Native darobactin (kindly provided by Kim Lewis) or a linear form of the cyclic peptide (0–200 μM) and sonicated proteoliposomes (2 μM) were mixed in 20 mM Tris, pH 8.0 and incubated at 30° C for 5 min with shaking (600 rpm). A urea denatured OMP (0.2 μM) was then added and incubated for an additional 15 min. OMP assembly was determined by Western blot as described above.

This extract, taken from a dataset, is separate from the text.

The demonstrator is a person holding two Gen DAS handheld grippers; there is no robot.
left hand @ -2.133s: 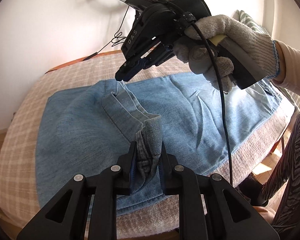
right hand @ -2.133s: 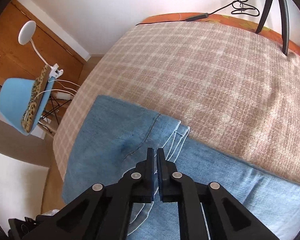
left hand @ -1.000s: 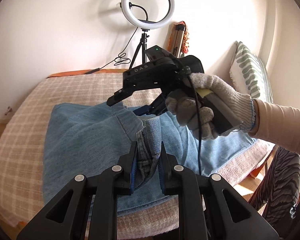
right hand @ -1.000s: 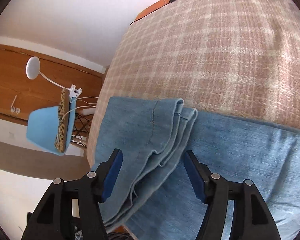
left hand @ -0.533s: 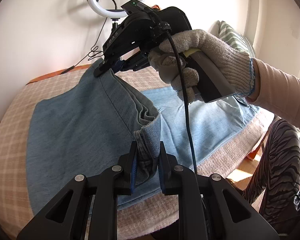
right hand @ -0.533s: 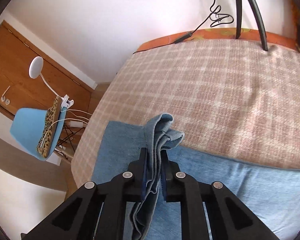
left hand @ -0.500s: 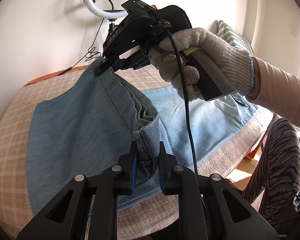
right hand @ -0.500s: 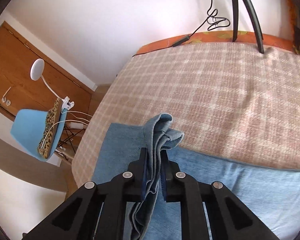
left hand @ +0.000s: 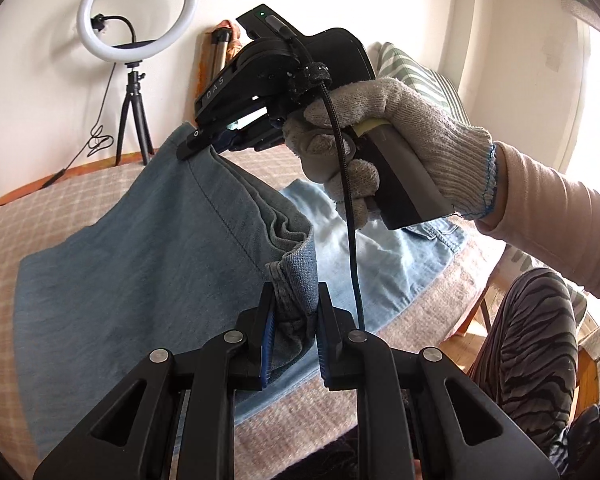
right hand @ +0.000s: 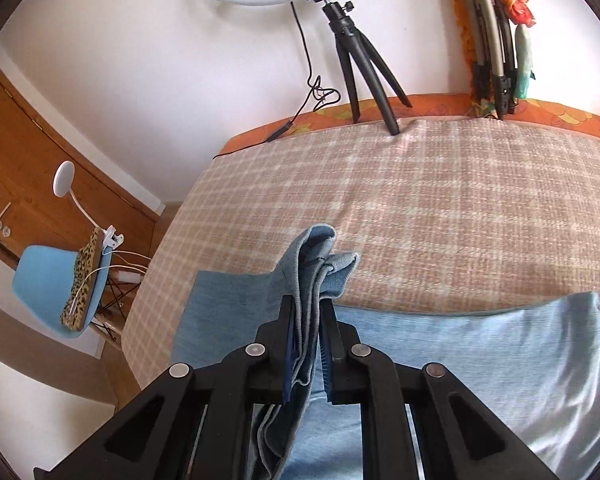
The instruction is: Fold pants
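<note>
Denim, light blue: the pants lie spread over a checked beige blanket on the bed, w/ one hem edge lifted off the surface and stretched between both grippers.

Left wrist view, L to R:
- Ring light on a small tripod stands at far left against the wall, cable trailing down to the bed edge.
- Left gripper, bottom centre: both pads pressed onto a bunched, multi-layer hem corner of the pants. The fabric fills the gap between the pads.
- Right gripper, upper centre: tips pinch the far corner of the same raised edge, held above the blanket. A gloved right hand wraps its handle, black cable hanging down from it.
- Striped cushion sits behind the hand, by the wall.

Right wrist view, L to R:
- Blue chair w/ clip lamp stands beside the bed, at left.
- Folded denim layers stick up past the clamped pads at centre.
- Rest of the pants lies flat at lower right, paler side up.
</note>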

Structural alignments and predictions

β-barrel superimposition of the crystal structure of TamA (PDBID: 4C00⁴²) and the cryoEM structure of BamA bound to darobactin (PDBID: 8BVQ⁹³) was generated using UCSF Chimera 1.15¹⁰⁶. RMSDs between the TamA and BamA β barrels were calculated using Pymol. To examine potential interactions between TamA(β1) and the substrate EspP, the TamA crystal structure (PDBID: 4C00) was modelled onto the BamA backbone of the cryoEM structure of BamA in complex with EspP (PDBID: 7TTC³⁴). Investigation of possible interactions between TamA β1 and darobactin utilized the TamA crystal structure (PDBID: 4C00) modelled onto the BamA backbone of the crystal structure of BamA bound to darobactin (PDBID: 7NRI⁹²). Models were first aligned in UCSF Chimera 1.15, and then refined using COOT 0.9.0^106,107. Models were evaluated using MolProbity¹⁰⁸. H-bonds were inspected using UCSF ChimeraX 1.2.5¹⁰⁹.

DATA AVAILABILITY

Data supporting the findings of this paper are provided as a Source Data file. Further information about the purification of TAM can be obtained from the corresponding author.